En mai dernier, elle s'est déjà félicité des « bons résultats 2023 » de l'emploi des personnes en situation de handicap dans la fonction publique. Selon elle, ils « sont dus à toutes les actions enclenchées sur le terrain par les employeurs publics et à tous les dispositifs qui leur sont proposés par le FIPHFP pour accompagner l'insertion professionnelle des personnes en situation de handicap ». Un avis que modère la Cour des comptes. Dans un rapport en mars, les magistrats ont en effet regretté que « l'impact global de l'action du FIPHFP sur le taux d'emploi » des personnes handicapées, « certes malaisé à isoler de l'effet de la conjoncture, [ne soit] pas connu ».

Nécessaire simplification

La Cour des comptes a, en outre, appelé le Fonds à simplifier ses démarches. Le FIPHFP « doit alléger les modalités de sollicitation des aides figurant à son catalogue », recommandent les magistrats financiers dans un rapport consacré à sa gestion entre 2017 et 2022, publié en mars.
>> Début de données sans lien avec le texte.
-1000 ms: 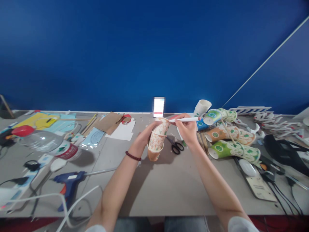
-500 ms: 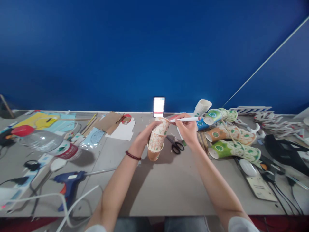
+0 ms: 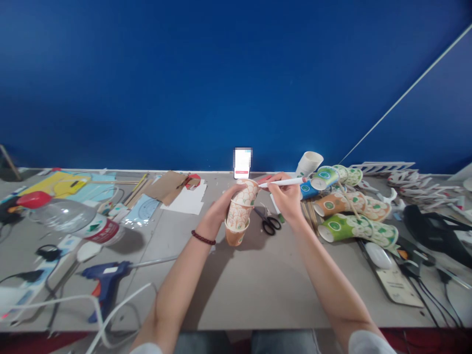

La Cour avait aussi plaidé pour simplifier les règles d'instruction des demandes, afin que l'obtention des aides par les employeurs publics « soit plus aisée et plus rapide ». Et, comme pour les aides directes, « l'effort de simplification de la procédure de conventionnement doit être poursuivi », avait insisté la Cour des comptes.

« On est tout à fait en phase avec ces recommandations », avait assuré mi-mai à l'AFP la directrice du FIPHFP, Marine Neuville. « On peut sûrement faciliter, simplifier encore », avait-elle ajouté.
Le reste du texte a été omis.